Granite cut his gaze toward the table with a look of such modulated benevolence, Monk's mouth went dry. Granite was a handsome man, with dark hair like Monk's, but he was capable of silencing an entire watch without a word.

“Monk?” Granite said.

“Aye, sir?”

“Step up to the deck to see if the ship's master can use you.”

Monk jumped to his feet, relieved to be released from both his unhappy task and the budding storm, but as he scurried out, he heard Granite's chill tones.

“Mr. Brand, I believe I made it clear when I accepted this assignment that the safety of this ship and my men would be paramount. Your objective, whatever that may be, can wait until the weather lifts.”

“I have paid well over—”

“I am aware of what you have paid. Crowns can buy a voyage, but they cannot induce me to smash my ship upon the rocks. We shall wait.”

Monk finished the last of the splicing. The rough work seemed all he was good for, and even for that he was slow and of unremarkable ability. He would never make a sailor, and for a long moment he wondered if the path laid out for him was the one he should be on. With a sigh, he slipped his hands under his arms. They were bleeding and nearly numb from the cold. The rain had stopped half a watch ago, and now the immense darkness of the clouded night seemed ready to consume the ship in one easy swallow.
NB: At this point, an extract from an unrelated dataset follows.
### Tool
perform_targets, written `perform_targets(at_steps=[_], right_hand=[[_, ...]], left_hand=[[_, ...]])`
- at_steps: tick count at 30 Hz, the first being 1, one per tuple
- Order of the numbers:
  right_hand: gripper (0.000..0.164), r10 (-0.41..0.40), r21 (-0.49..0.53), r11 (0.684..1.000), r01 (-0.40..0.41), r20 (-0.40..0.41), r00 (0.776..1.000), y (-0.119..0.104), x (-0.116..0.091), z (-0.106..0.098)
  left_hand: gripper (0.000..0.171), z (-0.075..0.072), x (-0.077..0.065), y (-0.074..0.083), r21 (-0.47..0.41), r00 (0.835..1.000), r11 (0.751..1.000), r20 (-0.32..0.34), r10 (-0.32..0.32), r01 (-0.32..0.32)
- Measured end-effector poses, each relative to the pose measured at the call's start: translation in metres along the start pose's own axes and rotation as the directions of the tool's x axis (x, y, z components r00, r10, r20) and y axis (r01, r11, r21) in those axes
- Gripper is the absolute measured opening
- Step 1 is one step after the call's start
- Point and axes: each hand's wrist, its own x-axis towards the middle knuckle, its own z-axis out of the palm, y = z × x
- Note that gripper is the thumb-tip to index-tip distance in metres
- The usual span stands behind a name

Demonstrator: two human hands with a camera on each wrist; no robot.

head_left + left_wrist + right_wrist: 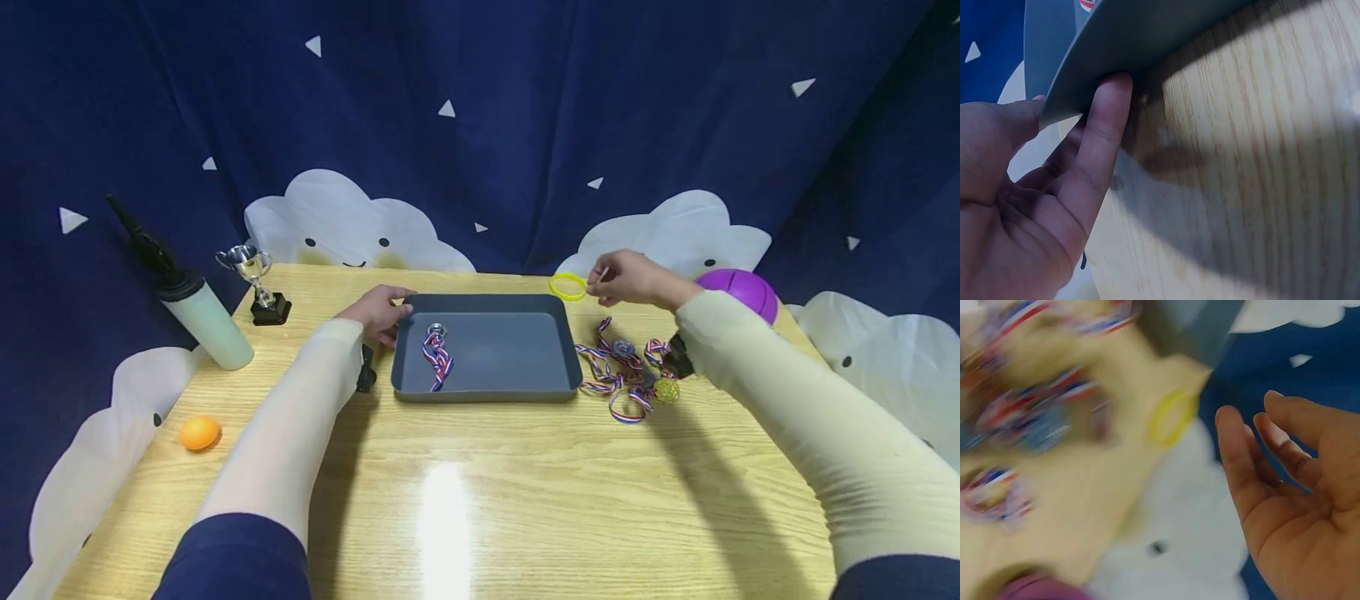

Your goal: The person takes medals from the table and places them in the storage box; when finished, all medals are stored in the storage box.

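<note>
A dark grey tray (495,354) lies on the table; inside, at its left, is a silver medal (437,331) with a red, white and blue ribbon. My left hand (381,315) pinches the tray's left rim, thumb at the edge and a finger against the outer wall (1138,44) in the left wrist view. The right hand (633,279) hovers past the tray's far right corner with loosely bent fingers and holds nothing. Beside it lies a yellow ring (567,287), apart from the fingers in the right wrist view. Nearer me is a tangle of ribboned medals (622,375), one gold (667,390).
A purple ball (742,292) sits at the back right, partly behind the right sleeve. To the left are a silver trophy cup (258,283) on a black base, a pale green bottle (210,321) with a black top, and an orange ball (199,433). A blue curtain (510,125) hangs behind.
</note>
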Motion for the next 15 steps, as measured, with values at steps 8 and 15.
perform_targets(at_steps=[8,15], right_hand=[[0.018,0.157,-0.180,0.973,-0.142,0.073,0.985,0.054,-0.037,0.015],[0.028,0.185,-0.361,0.920,-0.156,0.048,0.982,0.067,-0.043,0.033]], left_hand=[[0.052,0.000,0.003,0.000,0.012,1.000,1.000,-0.004,-0.010,0.010],[0.052,0.001,0.003,-0.001,0.008,1.000,1.000,-0.005,-0.006,0.006]])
He gazed at the island, an inky blackness against the sky. It was nearly as high as the main mast, with sheer sides that ended in a blunt top from which another, smaller peak rose. He'd heard Brand and his two traveling companions talk when they thought they were alone, though the words they used—“through hole” and “unbound event”—made no sense to Monk. There was a secret there. One that involved the map Brand kept locked away.